How is a policy’s impact measured?
There are multiple methods for conducting rigorous impact evaluations, yet all necessarily rely on simulating the counterfactual—in other words, estimating what would have happened to the scrutinized group in the absence of the intervention. Counterfactual analysis thus requires a ‘control’ group—people unaffected by the policy intervention—to compare to the program’s beneficiaries, who comprise the ‘treatment’ group of a population sample. The ability to draw causal inferences from the impact evaluation crucially depends on the two groups being statistically identical, meaning there are no systematic differences between them. Systematic differences are best minimized through random assignment: a law of statistics guarantees that large enough sample sizes of people randomly assigned will generate statistically identical comparison groups. Thus, the control group mimics the counterfactual, and any differences that arise between the two groups after the program is implemented may be reliably attributed to the program.

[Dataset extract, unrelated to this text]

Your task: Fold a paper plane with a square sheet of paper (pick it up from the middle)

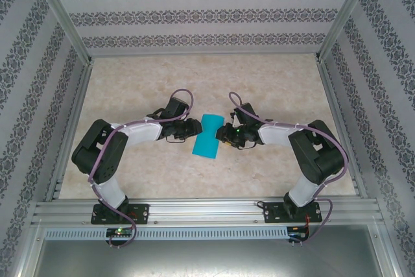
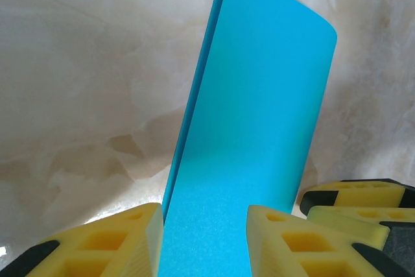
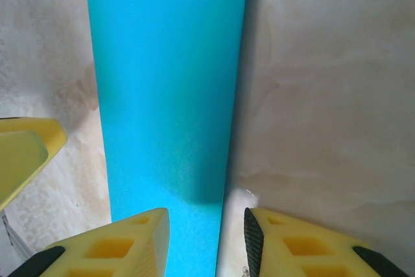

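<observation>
Marbled beige tabletop (image 1: pixel 272 89), patterned walls all round. The left gripper (image 2: pixel 204 225) has its jaws parted and nothing pinched. The teal sheet of paper (image 2: pixel 259 128) lies flat under the gap and runs straight ahead. The right gripper (image 3: pixel 207 222) is parted too, straddling one long edge of the sheet. From above, the sheet sits mid-table, already doubled into a strip with its long axis running near-to-far. There's an arm on each side, about equally close, so I reckon either one could pinch an edge.

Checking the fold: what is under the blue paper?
Under the blue paper, a second layer peeks out along its left edge; all rests on the marbled table. Anything between layers or beneath is covered.
</observation>
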`<action>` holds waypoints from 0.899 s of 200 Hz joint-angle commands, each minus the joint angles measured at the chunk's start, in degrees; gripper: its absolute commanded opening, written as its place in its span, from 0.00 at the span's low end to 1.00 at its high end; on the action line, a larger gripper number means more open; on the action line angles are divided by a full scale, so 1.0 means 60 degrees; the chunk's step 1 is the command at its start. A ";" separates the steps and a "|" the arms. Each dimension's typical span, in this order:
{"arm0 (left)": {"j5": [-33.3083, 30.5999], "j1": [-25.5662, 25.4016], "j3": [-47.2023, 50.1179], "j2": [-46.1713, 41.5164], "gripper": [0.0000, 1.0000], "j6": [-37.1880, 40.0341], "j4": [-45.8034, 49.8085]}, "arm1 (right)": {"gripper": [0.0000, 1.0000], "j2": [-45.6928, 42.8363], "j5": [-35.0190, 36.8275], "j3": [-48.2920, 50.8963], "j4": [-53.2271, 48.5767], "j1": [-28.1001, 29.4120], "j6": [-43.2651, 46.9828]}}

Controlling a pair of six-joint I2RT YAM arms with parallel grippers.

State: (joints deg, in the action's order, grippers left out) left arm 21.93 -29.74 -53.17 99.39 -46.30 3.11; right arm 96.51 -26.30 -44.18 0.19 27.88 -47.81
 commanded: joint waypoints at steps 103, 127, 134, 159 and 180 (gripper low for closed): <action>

While random assignment helps maximize the impact evaluation’s internal validity (the ability to generalize the study’s results to the population the sample was drawn from) there remain inherent limitations to the impact evaluation’s external validity (the ability to generalize the study’s results to other populations). Testing policy programs in multiple disparate contexts is a great way to determine whether their results are generally replicable and thus worth “scaling up.” Knowledge of different contexts can help determine whether the results can indeed be replicated there. For example, consider a policy intervention designed to increase school enrollment by informing parents about the positive correlation between additional schooling and increased wages: If, in a given school system, parents are inclined to underestimate the effects of additional schooling on wages, they will more likely be influenced by the information than parents in another school system who generally overestimate the effects of additional schooling on wages.